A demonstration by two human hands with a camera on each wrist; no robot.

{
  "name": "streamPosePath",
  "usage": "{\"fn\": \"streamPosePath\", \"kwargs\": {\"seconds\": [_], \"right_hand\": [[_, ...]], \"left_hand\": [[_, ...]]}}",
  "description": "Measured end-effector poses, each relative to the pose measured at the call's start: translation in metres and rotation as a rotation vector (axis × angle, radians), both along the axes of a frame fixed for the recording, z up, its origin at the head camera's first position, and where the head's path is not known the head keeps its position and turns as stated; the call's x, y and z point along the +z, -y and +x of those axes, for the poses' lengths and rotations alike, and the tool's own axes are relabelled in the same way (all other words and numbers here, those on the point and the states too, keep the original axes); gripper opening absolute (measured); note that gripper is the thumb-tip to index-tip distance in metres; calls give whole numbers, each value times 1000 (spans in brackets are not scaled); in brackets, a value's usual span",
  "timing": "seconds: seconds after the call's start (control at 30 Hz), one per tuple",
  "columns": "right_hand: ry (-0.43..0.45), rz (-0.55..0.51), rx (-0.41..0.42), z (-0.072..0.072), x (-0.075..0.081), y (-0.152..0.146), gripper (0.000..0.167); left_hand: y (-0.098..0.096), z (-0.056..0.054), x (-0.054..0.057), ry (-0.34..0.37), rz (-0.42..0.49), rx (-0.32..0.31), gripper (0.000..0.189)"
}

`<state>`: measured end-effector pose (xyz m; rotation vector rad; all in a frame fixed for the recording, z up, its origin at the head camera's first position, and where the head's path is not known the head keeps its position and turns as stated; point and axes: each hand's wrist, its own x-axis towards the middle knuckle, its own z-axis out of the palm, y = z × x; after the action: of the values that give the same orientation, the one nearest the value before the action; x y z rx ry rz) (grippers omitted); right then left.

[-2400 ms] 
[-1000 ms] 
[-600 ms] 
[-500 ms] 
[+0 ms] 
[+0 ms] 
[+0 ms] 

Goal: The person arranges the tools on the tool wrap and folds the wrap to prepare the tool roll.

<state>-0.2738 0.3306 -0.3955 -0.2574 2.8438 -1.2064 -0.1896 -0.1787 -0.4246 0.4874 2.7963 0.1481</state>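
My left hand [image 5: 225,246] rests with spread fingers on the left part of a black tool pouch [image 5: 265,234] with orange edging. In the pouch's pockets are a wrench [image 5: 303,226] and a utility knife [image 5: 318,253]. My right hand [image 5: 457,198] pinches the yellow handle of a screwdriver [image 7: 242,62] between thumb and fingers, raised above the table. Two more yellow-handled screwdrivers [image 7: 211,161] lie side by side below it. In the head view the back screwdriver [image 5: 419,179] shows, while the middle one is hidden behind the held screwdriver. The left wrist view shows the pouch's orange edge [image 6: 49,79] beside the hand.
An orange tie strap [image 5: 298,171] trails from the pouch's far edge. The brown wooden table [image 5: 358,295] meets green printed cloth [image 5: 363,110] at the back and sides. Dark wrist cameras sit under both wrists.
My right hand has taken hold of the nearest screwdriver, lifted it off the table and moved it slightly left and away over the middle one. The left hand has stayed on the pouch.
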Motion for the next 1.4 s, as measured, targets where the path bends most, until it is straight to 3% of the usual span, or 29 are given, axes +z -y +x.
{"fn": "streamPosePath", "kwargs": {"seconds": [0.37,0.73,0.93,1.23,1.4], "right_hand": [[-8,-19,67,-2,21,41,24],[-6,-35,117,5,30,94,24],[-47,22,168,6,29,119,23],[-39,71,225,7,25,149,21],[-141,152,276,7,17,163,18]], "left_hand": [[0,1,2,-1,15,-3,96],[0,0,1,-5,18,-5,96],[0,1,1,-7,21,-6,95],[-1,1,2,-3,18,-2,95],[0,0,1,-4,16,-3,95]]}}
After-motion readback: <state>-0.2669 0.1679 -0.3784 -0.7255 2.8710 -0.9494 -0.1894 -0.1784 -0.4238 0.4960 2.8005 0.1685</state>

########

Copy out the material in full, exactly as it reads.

A demonstration by two human hands with a camera on each wrist; no robot.

{
  "name": "streamPosePath",
  "usage": "{\"fn\": \"streamPosePath\", \"kwargs\": {\"seconds\": [_], \"right_hand\": [[_, ...]], \"left_hand\": [[_, ...]]}}",
  "description": "Measured end-effector poses, each relative to the pose measured at the call's start: translation in metres and rotation as a rotation vector (axis × angle, radians), both along the axes of a frame fixed for the recording, z up, its origin at the head camera's first position, and where the head's path is not known the head keeps its position and turns as stated; the call's x, y and z point along the +z, -y and +x of those axes, for the poses' lengths and rotations alike, and the tool's own axes are relabelled in the same way (all other words and numbers here, those on the point and the states too, keep the original axes); gripper opening absolute (measured); note that gripper is the thumb-tip to index-tip distance in metres; calls give whole numbers, each value times 1000 (spans in brackets are not scaled); in brackets, a value's usual span",
  "timing": "seconds: seconds after the call's start (control at 30 Hz), one per tuple",
  "columns": "right_hand: ry (-0.43..0.45), rz (-0.55..0.51), rx (-0.41..0.42), z (-0.072..0.072), x (-0.075..0.081), y (-0.152..0.146), gripper (0.000..0.167); left_hand: y (-0.098..0.096), z (-0.056..0.054), x (-0.054..0.057), ry (-0.34..0.37), rz (-0.42..0.49), rx (-0.32..0.31), gripper (0.000..0.189)"
}

`<state>`: measured end-effector pose (xyz m; rotation vector rad; all in a frame fixed for the recording, z up, its origin at the head camera's first position, and where the head's path is not known the head keeps its position and turns as stated; point and axes: each hand's wrist, its own x-axis towards the middle knuckle, its own z-axis out of the palm, y = z × x; after the action: of the values that give the same orientation, the one nearest the value before the action; x y z rx ry rz) (grippers omitted); right then left.

[-2400 ms] 
[-1000 ms] 
[-600 ms] 
[-500 ms] 
[+0 ms] 
[+0 ms] 
[+0 ms] 

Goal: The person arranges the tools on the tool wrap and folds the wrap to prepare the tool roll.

<state>-0.2738 0.3306 -0.3955 -0.2574 2.8438 -1.2064 -0.1896 -0.1787 -0.4246 0.4874 2.7963 0.1481</state>
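My left hand [image 5: 225,246] rests with spread fingers on the left part of a black tool pouch [image 5: 265,234] with orange edging. In the pouch's pockets are a wrench [image 5: 303,226] and a utility knife [image 5: 318,253]. My right hand [image 5: 457,198] pinches the yellow handle of a screwdriver [image 7: 242,62] between thumb and fingers, raised above the table. Two more yellow-handled screwdrivers [image 7: 211,161] lie side by side below it. In the head view the back screwdriver [image 5: 419,179] shows, while the middle one is hidden behind the held screwdriver. The left wrist view shows the pouch's orange edge [image 6: 49,79] beside the hand.
An orange tie strap [image 5: 298,171] trails from the pouch's far edge. The brown wooden table [image 5: 358,295] meets green printed cloth [image 5: 363,110] at the back and sides. Dark wrist cameras sit under both wrists.
My right hand has taken hold of the nearest screwdriver, lifted it off the table and moved it slightly left and away over the middle one. The left hand has stayed on the pouch.
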Motion for the next 1.4 s, as measured, targets where the path bends most, until it is straight to 3% of the usual span, or 29 are given, axes +z -y +x.
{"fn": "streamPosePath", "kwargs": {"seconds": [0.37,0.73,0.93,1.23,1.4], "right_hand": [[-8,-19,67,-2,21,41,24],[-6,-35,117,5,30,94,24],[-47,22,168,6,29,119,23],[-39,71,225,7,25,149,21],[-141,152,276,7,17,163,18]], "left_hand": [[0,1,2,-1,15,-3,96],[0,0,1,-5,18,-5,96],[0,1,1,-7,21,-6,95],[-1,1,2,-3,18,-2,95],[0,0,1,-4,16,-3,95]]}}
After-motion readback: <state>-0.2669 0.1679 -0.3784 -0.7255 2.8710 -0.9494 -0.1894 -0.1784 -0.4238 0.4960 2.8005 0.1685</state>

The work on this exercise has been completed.